When I came to get my results, I was so keyed up I could hardly think. The clinician began, "HIV and hepatitis..." and I became confused because I'd been told to wait up to a fortnight for the hepatitis result. That filled my mind and for a moment drove out the fact that the sentence finished, "...both negative." There was no rush of relief, just a slow sinking in that I had escaped unscathed after all.

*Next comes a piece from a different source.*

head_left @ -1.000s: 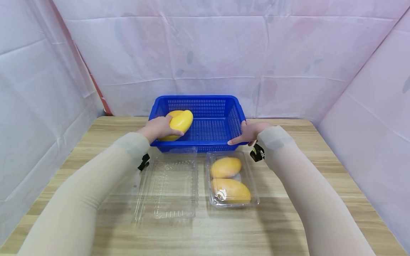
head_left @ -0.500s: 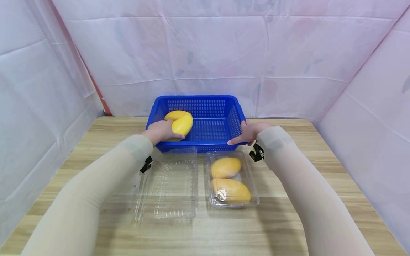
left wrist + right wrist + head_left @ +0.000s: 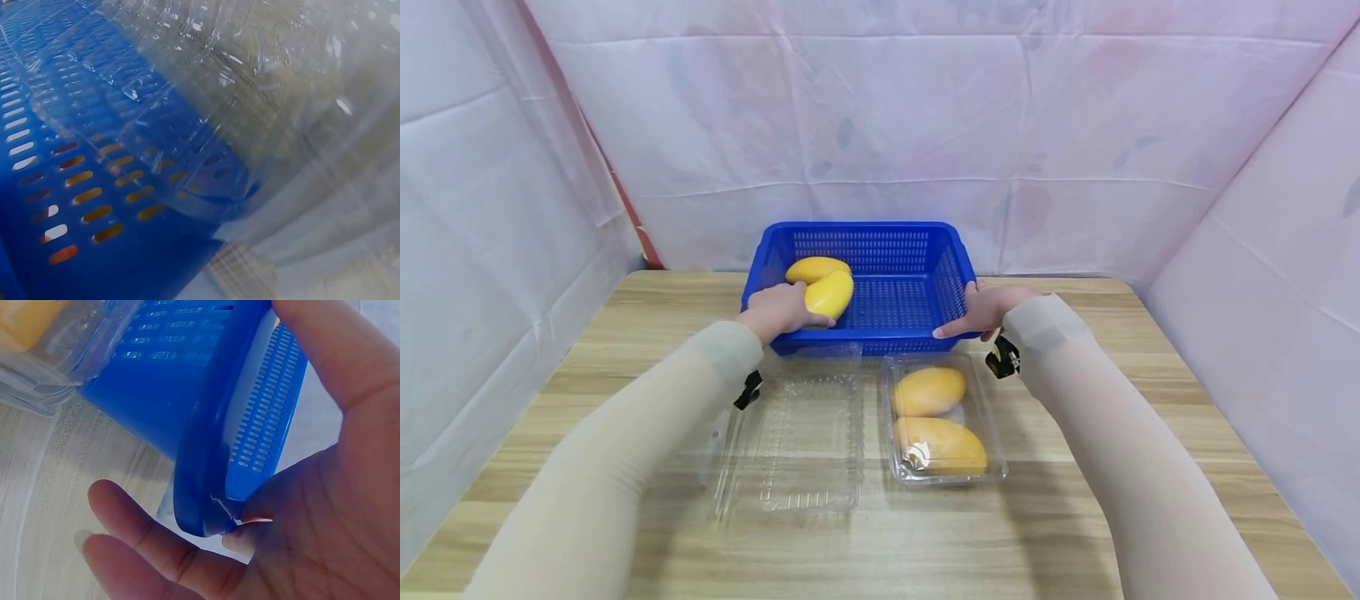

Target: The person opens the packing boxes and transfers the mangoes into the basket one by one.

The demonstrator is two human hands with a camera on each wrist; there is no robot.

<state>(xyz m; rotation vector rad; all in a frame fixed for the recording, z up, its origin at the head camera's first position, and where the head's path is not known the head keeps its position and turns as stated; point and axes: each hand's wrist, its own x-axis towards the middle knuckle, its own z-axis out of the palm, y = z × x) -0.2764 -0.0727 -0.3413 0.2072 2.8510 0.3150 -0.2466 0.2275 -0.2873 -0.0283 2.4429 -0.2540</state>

In the days that followed, I put my feelings into some kind of order by writing a personal essay structured around the old "are you positive" joke. I toyed with a story in which the main character receives a negative result despite running much greater risks than I did, but I didn't know where to go with it beyond that first scene. And then I just moved on to other things. I never consciously tried to reckon with that fear and that vicious internalised stigma, but it was never really an issue again.
Things are very different these days. I have an HIV test every three months, and treat it as an obligation roughly on a par with a dental check-up. I take PrEP, which means that if I did have an unknowingly positive partner, I'd be very unlikely to become infected. And if the worst happened against all odds, there's now treatment such that I'd be able to live an almost completely normal life. In the space of a generation, this disease that terrified us so much has become manageable, and there are even hopes that it will be curable soon. That's pretty awe inspiring.
Attitudes have changed much more slowly. People still say on social media that they wouldn't feel safe having an HIV+ partner - even though someone who's positive and having effective treatment is a much safer bet than someone who's sexually active but not testing regularly. For myself, I can't shake a sense of self-consciousness, an awareness of how much trust I'm placing in modern pharmacology to keep me safe. I don't think I would go through the same terrors I felt in 1997, but I can't be sure. I was raised with AIDS as the great terror, and those feelings don't just disappear.